La scoperta suggerisce anche che la vita aerobica (che respira ossigeno) potrebbe essere nata negli abissi, e non in superficie come si credeva. Ma mentre i biologi riscrivono la storia dell’evoluzione, gli economisti e i governi dovranno decidere se questi “noduli magici” valgono più come generatori di ossigeno sul fondo del mare o come catodi nelle nostre batterie.

La missione di Alisa e Kaia non ci dirà solo da dove veniamo, ma potrebbe decidere dove andremo a prendere le risorse per il prossimo secolo.


Domande e risposte

Come fanno dei sassi a produrre ossigeno senza luce? Il processo è l’elettrolisi dell’acqua di mare. I noduli polimetallici contengono strati di metalli diversi che creano una differenza di potenziale. Quando questi noduli sono raggruppati, possono generare una tensione fino a 0,95 volt. Sebbene l’elettrolisi dell’acqua richieda 1,5 volt, i noduli agiscono come batterie collegate in serie, raggiungendo la carica necessaria per scindere la molecola H2O in idrogeno e ossigeno, fornendo così “aria” agli organismi abissali. 

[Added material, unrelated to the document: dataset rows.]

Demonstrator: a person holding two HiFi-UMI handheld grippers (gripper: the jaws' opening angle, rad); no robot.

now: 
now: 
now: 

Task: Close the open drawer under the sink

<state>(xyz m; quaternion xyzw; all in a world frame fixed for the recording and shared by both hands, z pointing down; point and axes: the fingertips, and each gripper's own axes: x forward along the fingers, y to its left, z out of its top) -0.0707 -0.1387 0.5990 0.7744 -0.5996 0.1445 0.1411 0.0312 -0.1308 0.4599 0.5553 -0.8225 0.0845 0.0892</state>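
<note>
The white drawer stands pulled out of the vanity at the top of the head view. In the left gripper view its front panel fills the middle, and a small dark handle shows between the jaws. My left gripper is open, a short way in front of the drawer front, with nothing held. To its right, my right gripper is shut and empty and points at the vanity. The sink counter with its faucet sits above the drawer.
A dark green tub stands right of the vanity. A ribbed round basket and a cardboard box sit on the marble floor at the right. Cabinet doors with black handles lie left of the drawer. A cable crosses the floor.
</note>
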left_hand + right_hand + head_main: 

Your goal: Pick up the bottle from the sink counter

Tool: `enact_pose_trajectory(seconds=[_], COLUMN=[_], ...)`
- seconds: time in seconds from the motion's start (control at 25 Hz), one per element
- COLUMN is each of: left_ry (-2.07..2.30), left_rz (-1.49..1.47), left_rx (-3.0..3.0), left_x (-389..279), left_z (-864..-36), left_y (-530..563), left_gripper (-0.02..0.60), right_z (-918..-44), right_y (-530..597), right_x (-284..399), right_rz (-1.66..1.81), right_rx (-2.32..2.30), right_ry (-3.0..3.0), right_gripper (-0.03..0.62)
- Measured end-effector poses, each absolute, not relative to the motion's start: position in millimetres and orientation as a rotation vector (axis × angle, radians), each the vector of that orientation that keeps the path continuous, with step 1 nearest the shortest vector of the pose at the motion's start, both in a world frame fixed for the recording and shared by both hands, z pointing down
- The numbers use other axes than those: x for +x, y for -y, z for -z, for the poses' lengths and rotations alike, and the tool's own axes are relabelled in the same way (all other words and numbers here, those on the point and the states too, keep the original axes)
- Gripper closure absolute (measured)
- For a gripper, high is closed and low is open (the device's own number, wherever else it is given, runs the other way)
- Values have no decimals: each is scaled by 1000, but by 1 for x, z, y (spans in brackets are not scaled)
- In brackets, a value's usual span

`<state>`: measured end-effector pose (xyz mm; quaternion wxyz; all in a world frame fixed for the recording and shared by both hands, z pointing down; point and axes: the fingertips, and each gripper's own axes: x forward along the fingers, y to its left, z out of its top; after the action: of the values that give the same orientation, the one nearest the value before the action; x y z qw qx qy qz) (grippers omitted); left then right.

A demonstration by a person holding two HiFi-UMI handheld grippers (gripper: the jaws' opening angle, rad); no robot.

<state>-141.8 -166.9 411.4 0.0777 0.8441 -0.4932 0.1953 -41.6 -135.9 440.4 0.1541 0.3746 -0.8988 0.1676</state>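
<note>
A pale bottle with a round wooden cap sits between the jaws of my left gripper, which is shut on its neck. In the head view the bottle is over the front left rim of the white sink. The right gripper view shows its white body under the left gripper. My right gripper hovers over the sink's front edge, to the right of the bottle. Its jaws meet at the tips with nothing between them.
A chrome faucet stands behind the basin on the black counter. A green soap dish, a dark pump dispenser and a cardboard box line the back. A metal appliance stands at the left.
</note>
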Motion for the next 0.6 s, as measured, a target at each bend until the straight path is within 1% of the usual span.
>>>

Quali sono le implicazioni per l’estrazione mineraria sottomarina? La scoperta è una doccia fredda per le compagnie di Deep Sea Mining. Finora si pensava che l’impatto dell’estrazione fosse limitato al sollevamento di sedimenti. Ora sappiamo che rimuovere i noduli significa eliminare la fonte primaria di ossigeno per l’ecosistema abissale locale. Questo potrebbe portare a nuove regolamentazioni internazionali più rigide o moratorie, rendendo l’estrazione di nichel e cobalto dal fondo oceanico molto più costosa e politicamente complessa.

Questa scoperta cambia la ricerca della vita nello spazio? Assolutamente sì. Fino a ieri, cercando vita extraterrestre su lune ghiacciate come Europa o Encelado, cercavamo segni di luce o fotosintesi. Sapere che l’ossigeno può essere generato geologicamente tramite “batterie naturali” nel buio significa che oceani alieni, coperti da chilometri di ghiaccio, potrebbero teoricamente ospitare vita complessa aerobica, anche senza alcun contatto con la loro stella madre.